In the wake of the Uvalde school shooting, Congress recently passed, for the first time in decades, a gun control package that provides money for mental health and for red flag laws in states, institutes federal penalties for gun trafficking and requires more extensive background checks for those under 21 purchasing a firearm.

A die Bipartisan Community Safety ActRepublican architects, U.S. Sen. John Cornyn of Texas, were criticized by some in his party for it, but Cornyn said he believed the law would save lives while preserving Second Amendment rights.

“But one thing I don’t want to do is erode the constitutional rights of law-abiding citizens. Law-abiding citizens are not going to commit these heinous acts, they are not going to commit crimes,” Cornyn said. “I wonder about the focus on the gun as an inanimate object. An inanimate object will not harm anyone. What matters is who owns that gun.

Cornyn said the focus on guns deviates from areas where Congress could make a difference, “like focusing on felons who committed 836 homicides last year in Chicago alone. It happened in the aftermath of funding the police movement and the so-called Ferguson Effect where law enforcement officers were blamed as opposed to criminals who committed violent and unlawful acts.

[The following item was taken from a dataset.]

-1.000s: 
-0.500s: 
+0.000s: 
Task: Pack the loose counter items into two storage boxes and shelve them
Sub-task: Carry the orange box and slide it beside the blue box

Throughout the committee, references were made to crime in Chicago and the laws of Highland Park and Illinois.

“If the goal is to stop mass murder, gun control doesn’t work. The state of Illinois has one of the strictest gun control laws of any state in the country. Highland Park has even stricter gun control laws than the state of Illinois,” said U.S. Sen. Ted Cruz, R-Texas.

After the hearing, Mayor Rotering said the hearing is like Texas senators, it was like an “out of body experience.”

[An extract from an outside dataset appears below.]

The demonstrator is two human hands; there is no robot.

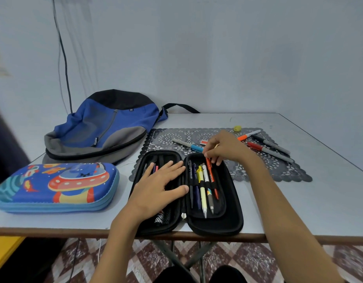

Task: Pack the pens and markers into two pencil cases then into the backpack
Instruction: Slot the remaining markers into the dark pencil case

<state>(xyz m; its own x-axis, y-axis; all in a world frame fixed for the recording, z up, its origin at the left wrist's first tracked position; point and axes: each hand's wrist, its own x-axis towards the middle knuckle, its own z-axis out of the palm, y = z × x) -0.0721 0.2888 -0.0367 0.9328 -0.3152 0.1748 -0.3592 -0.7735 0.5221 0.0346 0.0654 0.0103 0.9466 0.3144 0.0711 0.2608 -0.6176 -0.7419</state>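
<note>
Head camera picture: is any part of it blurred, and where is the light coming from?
Head view: far-left border smeared, backpack slightly soft, black pencil case and its pens fairly sharp. Head view: light soft and even, faint shadow beside the colourful pencil case, no strong glare, source out of sight.

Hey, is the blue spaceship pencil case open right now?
No, the blue spaceship pencil case lies closed on the table, and only the black pencil case beside it is spread open.
</note>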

Highland Park has since 2013 banned assault weapons, but Mayor Rotering said the town isn’t an island — it’s a road near Wisconsin, where the laws are looser.

“As local governments, we cannot do this alone. We are only as protected as our weaker neighbors when it comes to gun rights. We are surrounded by states that have much more lenient gun laws and until those states align with us, we will continue to have this blight, this stain on our existence as a great nation,” Rotering said. “To that end, we need a federal ban, we need an assault weapons ban, we need a high capacity magazine ban.”

Illinois does not ban semi-automatic rifles or large capacity magazines.

State Rep. Bob Morgan, D-Deerfield, told a news conference in Washington on Wednesday that negotiations are underway among state lawmakers about action on gun control. , including a ban.

It would take a super-majority of 71 votes in the House and 36 in the Senate to pass a ban that takes effect immediately, or 60 votes for a ban that takes effect in July 2023.

Democrats hold 73 seats in the House and 41 in the Senate, more than enough to meet the three-fifths required for immediate passage.

Meanwhile, President Biden is expected to announce executive action on gun control on Thursday.